Action item: In your copy of the data, include no pictures and alter nothing else.

((

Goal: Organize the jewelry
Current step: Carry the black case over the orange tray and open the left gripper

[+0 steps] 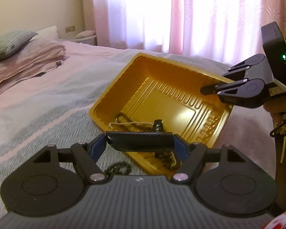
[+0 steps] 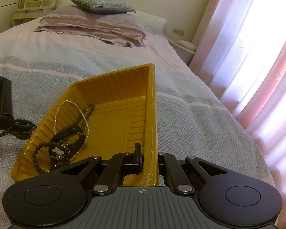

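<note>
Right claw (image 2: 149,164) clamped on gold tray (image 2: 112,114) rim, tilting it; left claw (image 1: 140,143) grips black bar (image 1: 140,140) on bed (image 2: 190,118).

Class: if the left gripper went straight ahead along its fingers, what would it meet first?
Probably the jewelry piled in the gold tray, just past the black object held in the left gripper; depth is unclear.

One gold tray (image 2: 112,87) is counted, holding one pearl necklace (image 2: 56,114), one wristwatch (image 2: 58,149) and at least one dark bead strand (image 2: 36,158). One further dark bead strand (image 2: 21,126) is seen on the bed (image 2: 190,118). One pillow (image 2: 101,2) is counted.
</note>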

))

Reply to the exercise:
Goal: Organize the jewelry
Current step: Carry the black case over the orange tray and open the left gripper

[+0 steps] 
[+0 steps] 

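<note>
Right claw (image 2: 149,164) clamped on gold tray (image 2: 112,114) rim, tilting it; left claw (image 1: 140,143) grips black bar (image 1: 140,140) on bed (image 2: 190,118).

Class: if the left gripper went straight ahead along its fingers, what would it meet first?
Probably the jewelry piled in the gold tray, just past the black object held in the left gripper; depth is unclear.

One gold tray (image 2: 112,87) is counted, holding one pearl necklace (image 2: 56,114), one wristwatch (image 2: 58,149) and at least one dark bead strand (image 2: 36,158). One further dark bead strand (image 2: 21,126) is seen on the bed (image 2: 190,118). One pillow (image 2: 101,2) is counted.
</note>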

The required output has been given.